▶ Work item
Set down every line of the data, unchanged and complete.

Data supplied below:

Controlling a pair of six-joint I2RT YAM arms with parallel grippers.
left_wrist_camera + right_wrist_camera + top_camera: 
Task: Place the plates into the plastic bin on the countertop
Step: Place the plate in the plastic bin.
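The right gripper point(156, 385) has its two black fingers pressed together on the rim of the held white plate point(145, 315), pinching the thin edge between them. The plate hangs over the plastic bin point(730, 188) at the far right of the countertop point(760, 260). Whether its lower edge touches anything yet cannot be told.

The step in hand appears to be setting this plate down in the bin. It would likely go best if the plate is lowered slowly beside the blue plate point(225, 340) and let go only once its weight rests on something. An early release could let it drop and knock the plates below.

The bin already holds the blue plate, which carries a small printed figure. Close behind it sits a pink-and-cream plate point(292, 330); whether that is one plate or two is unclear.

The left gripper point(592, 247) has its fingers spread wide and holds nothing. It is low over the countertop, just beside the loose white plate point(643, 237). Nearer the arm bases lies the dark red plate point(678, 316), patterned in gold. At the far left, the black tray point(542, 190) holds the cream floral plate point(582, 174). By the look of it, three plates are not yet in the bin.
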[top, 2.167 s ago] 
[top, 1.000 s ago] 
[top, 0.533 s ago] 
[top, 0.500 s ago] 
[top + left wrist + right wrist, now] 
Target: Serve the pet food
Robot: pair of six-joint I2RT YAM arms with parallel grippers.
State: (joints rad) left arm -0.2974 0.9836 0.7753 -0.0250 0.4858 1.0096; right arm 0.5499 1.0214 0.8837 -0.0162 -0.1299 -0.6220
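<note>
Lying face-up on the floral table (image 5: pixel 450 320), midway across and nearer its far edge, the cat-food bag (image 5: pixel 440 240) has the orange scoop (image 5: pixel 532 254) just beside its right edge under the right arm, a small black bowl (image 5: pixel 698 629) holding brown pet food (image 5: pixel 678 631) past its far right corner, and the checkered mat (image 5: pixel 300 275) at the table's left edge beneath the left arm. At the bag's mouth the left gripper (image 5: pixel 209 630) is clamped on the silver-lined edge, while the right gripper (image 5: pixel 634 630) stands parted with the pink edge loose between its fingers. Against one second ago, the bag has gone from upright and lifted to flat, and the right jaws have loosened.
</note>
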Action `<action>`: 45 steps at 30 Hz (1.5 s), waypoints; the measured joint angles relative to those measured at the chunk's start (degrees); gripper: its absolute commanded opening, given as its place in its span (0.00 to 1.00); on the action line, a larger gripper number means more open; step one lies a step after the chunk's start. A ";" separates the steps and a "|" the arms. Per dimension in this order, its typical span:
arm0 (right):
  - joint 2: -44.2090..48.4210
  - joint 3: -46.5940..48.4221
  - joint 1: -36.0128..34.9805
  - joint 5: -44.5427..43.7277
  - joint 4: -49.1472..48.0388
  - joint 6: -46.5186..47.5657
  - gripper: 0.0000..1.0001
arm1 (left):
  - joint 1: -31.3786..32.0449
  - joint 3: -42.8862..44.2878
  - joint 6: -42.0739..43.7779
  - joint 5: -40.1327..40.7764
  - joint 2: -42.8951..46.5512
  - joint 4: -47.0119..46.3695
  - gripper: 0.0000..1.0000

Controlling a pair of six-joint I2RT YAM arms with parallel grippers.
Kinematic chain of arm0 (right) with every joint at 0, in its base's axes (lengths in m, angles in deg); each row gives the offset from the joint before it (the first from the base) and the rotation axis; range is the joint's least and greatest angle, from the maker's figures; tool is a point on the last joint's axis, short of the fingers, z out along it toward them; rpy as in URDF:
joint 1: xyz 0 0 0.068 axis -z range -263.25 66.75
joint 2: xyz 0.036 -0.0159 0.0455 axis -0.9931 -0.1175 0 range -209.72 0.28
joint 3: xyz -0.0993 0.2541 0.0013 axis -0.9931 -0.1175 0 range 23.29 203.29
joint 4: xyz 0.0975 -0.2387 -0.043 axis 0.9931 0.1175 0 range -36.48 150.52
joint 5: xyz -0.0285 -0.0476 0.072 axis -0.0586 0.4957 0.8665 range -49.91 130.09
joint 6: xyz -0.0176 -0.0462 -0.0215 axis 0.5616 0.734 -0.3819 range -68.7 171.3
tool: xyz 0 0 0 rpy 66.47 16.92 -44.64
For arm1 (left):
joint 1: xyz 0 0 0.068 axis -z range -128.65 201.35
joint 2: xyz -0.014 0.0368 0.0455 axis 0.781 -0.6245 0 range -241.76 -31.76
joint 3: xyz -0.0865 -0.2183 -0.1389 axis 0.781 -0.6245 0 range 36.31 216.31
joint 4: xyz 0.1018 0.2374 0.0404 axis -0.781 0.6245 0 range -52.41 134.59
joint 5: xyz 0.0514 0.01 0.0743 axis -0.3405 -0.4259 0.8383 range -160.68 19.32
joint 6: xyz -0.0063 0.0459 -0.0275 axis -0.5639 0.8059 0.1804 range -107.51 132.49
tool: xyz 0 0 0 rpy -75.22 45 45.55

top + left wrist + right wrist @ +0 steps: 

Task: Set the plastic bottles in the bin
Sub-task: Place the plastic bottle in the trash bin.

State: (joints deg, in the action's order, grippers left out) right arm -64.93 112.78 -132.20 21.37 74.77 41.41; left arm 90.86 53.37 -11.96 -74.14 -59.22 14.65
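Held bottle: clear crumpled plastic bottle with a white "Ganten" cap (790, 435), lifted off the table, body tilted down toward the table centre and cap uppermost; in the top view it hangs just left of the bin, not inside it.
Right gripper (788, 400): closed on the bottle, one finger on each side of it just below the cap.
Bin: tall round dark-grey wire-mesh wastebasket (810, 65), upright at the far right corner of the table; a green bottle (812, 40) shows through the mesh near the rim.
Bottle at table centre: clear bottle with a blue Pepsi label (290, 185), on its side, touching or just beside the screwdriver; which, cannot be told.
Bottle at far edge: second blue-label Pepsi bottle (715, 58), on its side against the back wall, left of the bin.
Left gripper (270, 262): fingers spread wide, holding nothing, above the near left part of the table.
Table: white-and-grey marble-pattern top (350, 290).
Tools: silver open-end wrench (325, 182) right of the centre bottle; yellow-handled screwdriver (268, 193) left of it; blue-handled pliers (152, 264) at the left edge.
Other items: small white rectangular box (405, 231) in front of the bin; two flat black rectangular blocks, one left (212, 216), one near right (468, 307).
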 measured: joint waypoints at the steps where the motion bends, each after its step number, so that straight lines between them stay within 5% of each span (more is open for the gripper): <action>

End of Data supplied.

▶ Task answer
Controlling a pair of six-joint I2RT YAM arms with parallel grippers.
left_wrist_camera + right_wrist_camera + top_camera: 
Task: Place the plates into the plastic bin on the countertop
Step: Place the plate in the plastic bin.
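The right gripper point(156, 385) has its two black fingers pressed together on the rim of the held white plate point(145, 315), pinching the thin edge between them. The plate hangs over the plastic bin point(730, 188) at the far right of the countertop point(760, 260). Whether its lower edge touches anything yet cannot be told.

The step in hand appears to be setting this plate down in the bin. It would likely go best if the plate is lowered slowly beside the blue plate point(225, 340) and let go only once its weight rests on something. An early release could let it drop and knock the plates below.

The bin already holds the blue plate, which carries a small printed figure. Close behind it sits a pink-and-cream plate point(292, 330); whether that is one plate or two is unclear.

The left gripper point(592, 247) has its fingers spread wide and holds nothing. It is low over the countertop, just beside the loose white plate point(643, 237). Nearer the arm bases lies the dark red plate point(678, 316), patterned in gold. At the far left, the black tray point(542, 190) holds the cream floral plate point(582, 174). By the look of it, three plates are not yet in the bin.
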[top, 2.167 s ago] 
[top, 1.000 s ago] 
[top, 0.533 s ago] 
[top, 0.500 s ago] 
[top + left wrist + right wrist, now] 
Target: Serve the pet food
Robot: pair of six-joint I2RT YAM arms with parallel grippers.
State: (joints rad) left arm -0.2974 0.9836 0.7753 -0.0250 0.4858 1.0096; right arm 0.5499 1.0214 0.8837 -0.0162 -0.1299 -0.6220
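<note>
Lying face-up on the floral table (image 5: pixel 450 320), midway across and nearer its far edge, the cat-food bag (image 5: pixel 440 240) has the orange scoop (image 5: pixel 532 254) just beside its right edge under the right arm, a small black bowl (image 5: pixel 698 629) holding brown pet food (image 5: pixel 678 631) past its far right corner, and the checkered mat (image 5: pixel 300 275) at the table's left edge beneath the left arm. At the bag's mouth the left gripper (image 5: pixel 209 630) is clamped on the silver-lined edge, while the right gripper (image 5: pixel 634 630) stands parted with the pink edge loose between its fingers. Against one second ago, the bag has gone from upright and lifted to flat, and the right jaws have loosened.
</note>
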Action `<action>`: 45 steps at 30 Hz (1.5 s), waypoints; the measured joint angles relative to those measured at the chunk's start (degrees); gripper: its absolute commanded opening, given as its place in its span (0.00 to 1.00); on the action line, a larger gripper number means more open; step one lies a step after the chunk's start. A ";" separates the steps and a "|" the arms. Per dimension in this order, its typical span:
arm0 (right):
  - joint 2: -44.2090..48.4210
  - joint 3: -46.5940..48.4221
  - joint 1: -36.0128..34.9805
  - joint 5: -44.5427..43.7277
  - joint 4: -49.1472..48.0388
  - joint 6: -46.5186..47.5657
  - gripper: 0.0000..1.0001
arm1 (left):
  - joint 1: -31.3786..32.0449
  - joint 3: -42.8862..44.2878
  - joint 6: -42.0739..43.7779
  - joint 5: -40.1327..40.7764
  - joint 2: -42.8951..46.5512
  - joint 4: -47.0119..46.3695
  - gripper: 0.0000..1.0000

Controlling a pair of six-joint I2RT YAM arms with parallel grippers.
Kinematic chain of arm0 (right) with every joint at 0, in its base's axes (lengths in m, angles in deg); each row gives the offset from the joint before it (the first from the base) and the rotation axis; range is the joint's least and greatest angle, from the maker's figures; tool is a point on the last joint's axis, short of the fingers, z out along it toward them; rpy as in URDF:
joint 1: xyz 0 0 0.068 axis -z range -263.25 66.75
joint 2: xyz 0.036 -0.0159 0.0455 axis -0.9931 -0.1175 0 range -209.72 0.28
joint 3: xyz -0.0993 0.2541 0.0013 axis -0.9931 -0.1175 0 range 23.29 203.29
joint 4: xyz 0.0975 -0.2387 -0.043 axis 0.9931 0.1175 0 range -36.48 150.52
joint 5: xyz -0.0285 -0.0476 0.072 axis -0.0586 0.4957 0.8665 range -49.91 130.09
joint 6: xyz -0.0176 -0.0462 -0.0215 axis 0.5616 0.734 -0.3819 range -68.7 171.3
tool: xyz 0 0 0 rpy 66.47 16.92 -44.64
For arm1 (left):
joint 1: xyz 0 0 0.068 axis -z range -128.65 201.35
joint 2: xyz -0.014 0.0368 0.0455 axis 0.781 -0.6245 0 range -241.76 -31.76
joint 3: xyz -0.0865 -0.2183 -0.1389 axis 0.781 -0.6245 0 range 36.31 216.31
joint 4: xyz 0.1018 0.2374 0.0404 axis -0.781 0.6245 0 range -52.41 134.59
joint 5: xyz 0.0514 0.01 0.0743 axis -0.3405 -0.4259 0.8383 range -160.68 19.32
joint 6: xyz -0.0063 0.0459 -0.0275 axis -0.5639 0.8059 0.1804 range -107.51 132.49
tool: xyz 0 0 0 rpy -75.22 45 45.55

top + left wrist + right wrist @ +0 steps: 

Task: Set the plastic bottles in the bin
Sub-task: Place the plastic bottle in the trash bin.

State: (joints deg, in the action's order, grippers left out) right arm -64.93 112.78 -132.20 21.37 74.77 41.41; left arm 90.86 53.37 -11.96 -74.14 -59.22 14.65
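Held bottle: clear crumpled plastic bottle with a white "Ganten" cap (790, 435), lifted off the table, body tilted down toward the table centre and cap uppermost; in the top view it hangs just left of the bin, not inside it.
Right gripper (788, 400): closed on the bottle, one finger on each side of it just below the cap.
Bin: tall round dark-grey wire-mesh wastebasket (810, 65), upright at the far right corner of the table; a green bottle (812, 40) shows through the mesh near the rim.
Bottle at table centre: clear bottle with a blue Pepsi label (290, 185), on its side, touching or just beside the screwdriver; which, cannot be told.
Bottle at far edge: second blue-label Pepsi bottle (715, 58), on its side against the back wall, left of the bin.
Left gripper (270, 262): fingers spread wide, holding nothing, above the near left part of the table.
Table: white-and-grey marble-pattern top (350, 290).
Tools: silver open-end wrench (325, 182) right of the centre bottle; yellow-handled screwdriver (268, 193) left of it; blue-handled pliers (152, 264) at the left edge.
Other items: small white rectangular box (405, 231) in front of the bin; two flat black rectangular blocks, one left (212, 216), one near right (468, 307).
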 measured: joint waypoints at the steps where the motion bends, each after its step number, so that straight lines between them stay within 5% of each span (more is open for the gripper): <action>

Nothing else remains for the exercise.